What you are asked to do: In full and unaltered, output the records below.

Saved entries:
☆ ☆ ☆ ☆ ☆ ☆ ☆
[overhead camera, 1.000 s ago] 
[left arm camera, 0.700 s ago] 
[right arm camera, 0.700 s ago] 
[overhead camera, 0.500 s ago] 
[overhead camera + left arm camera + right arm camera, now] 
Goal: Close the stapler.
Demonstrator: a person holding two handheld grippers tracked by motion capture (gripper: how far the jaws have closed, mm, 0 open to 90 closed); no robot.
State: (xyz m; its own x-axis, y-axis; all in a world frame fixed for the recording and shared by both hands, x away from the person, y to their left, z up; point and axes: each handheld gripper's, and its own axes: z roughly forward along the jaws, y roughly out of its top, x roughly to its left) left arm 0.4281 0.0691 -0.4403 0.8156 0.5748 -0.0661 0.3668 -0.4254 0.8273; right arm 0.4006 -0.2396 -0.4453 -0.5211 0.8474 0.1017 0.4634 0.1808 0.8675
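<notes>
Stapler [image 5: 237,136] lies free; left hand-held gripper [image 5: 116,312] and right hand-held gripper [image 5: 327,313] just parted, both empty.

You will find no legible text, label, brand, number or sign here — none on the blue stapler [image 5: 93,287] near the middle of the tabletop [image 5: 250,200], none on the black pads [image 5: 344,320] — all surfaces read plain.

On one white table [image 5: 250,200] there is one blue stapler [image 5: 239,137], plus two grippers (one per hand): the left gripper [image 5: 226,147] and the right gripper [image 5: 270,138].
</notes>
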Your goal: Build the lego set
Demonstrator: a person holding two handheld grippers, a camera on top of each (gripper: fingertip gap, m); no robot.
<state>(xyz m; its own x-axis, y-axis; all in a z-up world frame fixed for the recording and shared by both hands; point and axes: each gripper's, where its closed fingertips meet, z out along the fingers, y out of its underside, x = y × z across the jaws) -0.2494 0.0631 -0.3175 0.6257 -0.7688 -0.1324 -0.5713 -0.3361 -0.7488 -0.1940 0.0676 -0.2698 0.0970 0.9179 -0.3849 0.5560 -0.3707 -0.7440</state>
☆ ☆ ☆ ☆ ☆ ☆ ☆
Solved exercise:
[overhead camera, 1.000 s ago] 
[left arm camera, 0.700 s ago] 
[right arm camera, 0.700 s ago] 
[overhead camera, 0.500 s ago] 
[overhead camera + left arm camera + right arm camera, now] 
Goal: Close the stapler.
Demonstrator: a person holding two handheld grippers tracked by motion capture (gripper: how far the jaws have closed, mm, 0 open to 90 closed); no robot.
State: (xyz m; its own x-axis, y-axis; all in a world frame fixed for the recording and shared by both hands, x away from the person, y to their left, z up; point and axes: each handheld gripper's, and its own axes: z roughly forward along the jaws, y roughly out of its top, x roughly to its left) left arm 0.4281 0.0691 -0.4403 0.8156 0.5748 -0.0661 0.3668 -0.4254 0.8273; right arm 0.4006 -0.2396 -0.4453 -0.5211 0.8474 0.1017 0.4634 0.1808 0.8675
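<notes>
Stapler [image 5: 237,136] lies free; left hand-held gripper [image 5: 116,312] and right hand-held gripper [image 5: 327,313] just parted, both empty.

You will find no legible text, label, brand, number or sign here — none on the blue stapler [image 5: 93,287] near the middle of the tabletop [image 5: 250,200], none on the black pads [image 5: 344,320] — all surfaces read plain.

On one white table [image 5: 250,200] there is one blue stapler [image 5: 239,137], plus two grippers (one per hand): the left gripper [image 5: 226,147] and the right gripper [image 5: 270,138].
</notes>
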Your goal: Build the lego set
Demonstrator: a person holding two handheld grippers, a camera on top of each (gripper: fingertip gap, m); no robot.
<state>(xyz m; its own x-axis, y-axis; all in a z-up world frame fixed for the recording and shared by both hands; point and axes: each gripper's, where its closed fingertips meet, z out along the fingers, y out of its underside, x = y × z across the jaws) -0.2494 0.0631 -0.3175 0.6257 -0.7688 -0.1324 -0.5713 -0.3361 -0.7488 -0.1940 0.0676 -0.2698 0.0970 0.9179 -0.3849 0.5560 -0.3707 -0.7440</state>

This response is done.